CORPUS CHRISTI (KIII NEWS) - The Nueces County Commissioners Court voted Wednesday against taking any action regarding the issue of SB-4, Texas' Sanctuary Cities law, despite pressure from groups wanting the County to take a stand against the law.
Their vote came to the disappointment of many who are challenging the law in court.
"That law is part of a larger tide of anti-immigrant sentiment that has real consequences for our community," said Claudia Herrera of the Corpus Christi Immigration Coalition.
Herrera was among dozens of citizens crowding into the court, all in opposition to the law, which they say gives law enforcement agents the authority to question the immigration status of anyone detained or arrested.
"What this means is, it creates a two-tier justice system," Herrera said. "If you and I get stopped for a broken taillight, we may get a warning and a citation and move on with our day; but if an undocumented immigrant gets stopped for a broken taillight, it is life altering. Life shattering."
The resolution on Wednesday's agenda asked that commissioners show support against the law, which is currently being challenged in the courts. Commissioner Joe Gonzalez favored it, as did Commissioner John Marez.
"We're just saying, 'Look, in our county this is how we feel, one way or another, no matter what the issue is,'" Marez said. "Could be bathroom bill. Could be SB-4. Could be any other issue."
Commissioner Brent Chesney then came up with another motion saying the County shouldn't get involved with issues it has no control over.
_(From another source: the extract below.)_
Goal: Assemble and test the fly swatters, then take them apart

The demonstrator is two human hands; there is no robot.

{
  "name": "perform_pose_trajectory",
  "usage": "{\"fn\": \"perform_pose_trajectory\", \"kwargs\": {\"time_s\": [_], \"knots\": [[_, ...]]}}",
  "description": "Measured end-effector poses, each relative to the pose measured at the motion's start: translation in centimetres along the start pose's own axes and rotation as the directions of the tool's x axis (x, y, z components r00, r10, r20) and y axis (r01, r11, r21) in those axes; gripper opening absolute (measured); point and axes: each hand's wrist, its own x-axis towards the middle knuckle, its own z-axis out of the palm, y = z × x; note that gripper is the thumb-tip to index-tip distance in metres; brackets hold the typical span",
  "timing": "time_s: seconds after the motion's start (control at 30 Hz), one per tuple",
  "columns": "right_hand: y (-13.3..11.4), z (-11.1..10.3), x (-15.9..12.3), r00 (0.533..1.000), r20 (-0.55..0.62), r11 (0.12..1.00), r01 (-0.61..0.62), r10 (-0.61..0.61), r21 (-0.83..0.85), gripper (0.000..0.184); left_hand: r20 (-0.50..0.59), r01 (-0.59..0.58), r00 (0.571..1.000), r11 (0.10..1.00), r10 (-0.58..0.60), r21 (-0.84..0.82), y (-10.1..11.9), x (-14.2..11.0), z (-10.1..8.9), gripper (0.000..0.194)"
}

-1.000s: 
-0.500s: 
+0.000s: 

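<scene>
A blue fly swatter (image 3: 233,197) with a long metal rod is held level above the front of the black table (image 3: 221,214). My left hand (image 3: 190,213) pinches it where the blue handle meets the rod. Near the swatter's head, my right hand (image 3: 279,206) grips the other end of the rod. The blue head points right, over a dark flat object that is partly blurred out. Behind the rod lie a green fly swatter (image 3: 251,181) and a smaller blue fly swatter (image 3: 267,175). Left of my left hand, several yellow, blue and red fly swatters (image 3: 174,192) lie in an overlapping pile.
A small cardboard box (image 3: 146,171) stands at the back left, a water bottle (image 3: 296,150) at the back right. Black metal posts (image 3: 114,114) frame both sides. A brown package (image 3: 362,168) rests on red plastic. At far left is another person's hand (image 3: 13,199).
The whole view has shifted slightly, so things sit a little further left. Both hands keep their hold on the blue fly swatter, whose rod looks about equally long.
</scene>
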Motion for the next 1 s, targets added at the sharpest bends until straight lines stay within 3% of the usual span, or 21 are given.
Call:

"I'm going to make a motion to amend the resolution to say the Nueces Commissioners Court takes no position on this matter and hereby amends the current resolution, in total, to be amended to this sentence only," Chesney said. "And I will do this on every issue that comes before that I don't think the County should be having a say in."
"We weren't asking them to take a stand on whether or not it was for the courts to decide," Herrera said. "We were asking them to take a moral stand and voice their opposition to the law."
Chesney's motion passed three to two.